I hear footsteps that seem to be coming from a mile away and hold my arms out slightly from my sides, just in case the laser scan is a real thing. It is sort of like trying to get through security at the county courthouse. I found that out the hard way when I had to go for jury duty. I didn’t realize that the county courthouse was going to be all metal detectors and x-ray machines and angry-looking security guards with Batman-type utility belts.
Why didn’t they tell me on the jury summons that I shouldn’t bring a switchblade in my purse? That could have saved me a lot of time, if you want to know the truth. That would’ve been a real public service, if you ask me.
But no, I just stuffed my bag in that shoebox thing and put it on the conveyor belt to go through the x-ray machine. All of a sudden, lights started flashing and everybody sprang into action like I’d raised an Uzi over my head.
Drama!
The footsteps get closer and I see Dahlia in silhouette through the wobbly security glass of the interior door. She yanks a card from a lanyard around her neck toward a small s
ecurity screen. The bolt unlatches and she flings the door open, scanning me up and down with an expression of alarm.
“So, you’re okay? Are you sure?”
“It’s great to see you too,” I mumble as she inspects me, circling around me with her hands out like I might be covered in the blood of a homeless person or something.
“Bunny, be serious! What’s wrong! Do you need help? Are you under duress?”
She slides her hand on my back, like she’s feeling me for explosives. I twist away irritably.
“Okay, can you drop the super secret spy act for just a second?” I huff. “I’m fine. I just had to… you know. Walk.”
She blinks at me several times. “Walk?”
Suddenly, I’m aware of just how much my feet hurt. I wonder if I will still be able to return these boots.
“Yes, walking? You may have heard of it? Something people do when they get fired from their jobs at shitty diners and have to use foot power to get to their best friend’s house? The one who never calls or anything anymore? Like that? Sound familiar?”
“There is no reason to be sarcastic,” she sighs through her nose. “I just wanted to know you’re okay. You got fired?”
The room seems quite white. Glaringly white.

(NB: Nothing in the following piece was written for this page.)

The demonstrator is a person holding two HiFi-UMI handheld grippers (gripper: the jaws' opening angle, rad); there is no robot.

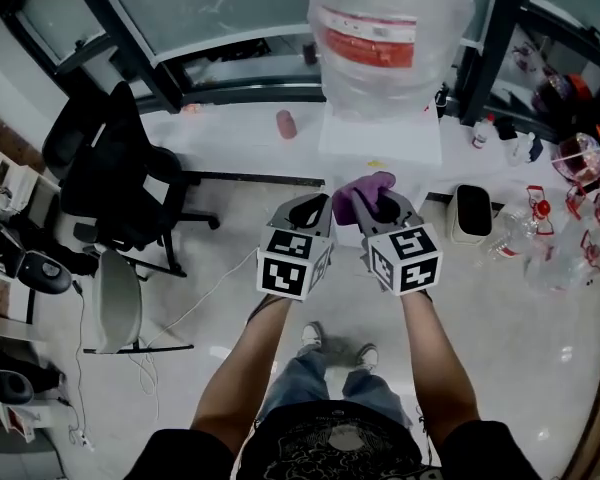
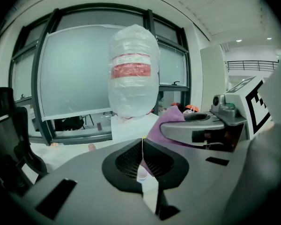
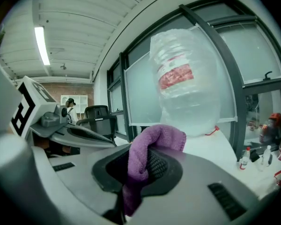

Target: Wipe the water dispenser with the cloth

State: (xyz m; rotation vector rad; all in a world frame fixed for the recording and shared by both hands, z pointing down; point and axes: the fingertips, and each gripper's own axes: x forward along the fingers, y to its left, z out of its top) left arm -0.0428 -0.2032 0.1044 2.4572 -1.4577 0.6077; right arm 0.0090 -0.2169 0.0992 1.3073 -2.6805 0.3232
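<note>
In the head view we hold both tongs side by side above the pale floor [image 1: 180, 388]. The tall white water dispenser [image 1: 380, 138] stands ahead at 12 o'clock, and on top of it is a large clear bottle wrapped in plastic film [image 1: 390, 38]. The left tongs [image 1: 308, 211] are at the centre, and the right tongs [image 1: 380, 206] are just beside them at 3 o'clock. A purple terry cloth [image 1: 358, 193] bulges from the tip of the right tongs, near the dispenser's base; we cannot tell whether it touches. A black office chair [image 1: 120, 173] stands at 9 o'clock, and a small dark bin [image 1: 470, 213] sits at 3 o'clock.

In the left gripper view, the left tongs [image 2: 142, 156] have their jaws pressed together. The ribbed pads [image 2: 129, 161] meet along a thin seam, and nothing is held between them. The water dispenser [image 2: 131, 128] and its wrapped bottle [image 2: 132, 74] rise at 12 o'clock in front of the frosted window [image 2: 75, 74]. The right tongs [image 2: 196, 125] reach in from 3 o'clock, with the cloth [image 2: 165, 122] showing at their tip.

In the right gripper view, the right tongs [image 3: 143, 168] are clamped on the cloth [image 3: 150, 142]. It folds over the top of the pads and hangs down between them. The wrapped bottle [image 3: 187, 83] stands at 1 o'clock just beyond the cloth, on the dispenser's white top [image 3: 215, 149]. The left tongs [image 3: 65, 130] lie at 9 o'clock, and the office chair [image 3: 99, 116] is behind them.
</note>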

Weirdly white.
“Are you going to invite me in or something? I would really love to sit down, if that’s okay.”
“Oh, sweetie, of course!” she smiles, briefly becoming my friend again. “Knox just went down for a nap, though, so keep it quiet, okay? He’s so difficult when he doesn’t get enough sleep.”
And just like that, my old friend disappears. Poof. Replaced by this mom robot.
She heads back to the security door, and I follow her quietly, sort of amazed how many doors there are in this place. It looks totally different than the first time I was here. Back then, it almost had that kind of loner bachelor rebel vibe to it. Now it’s full CIA.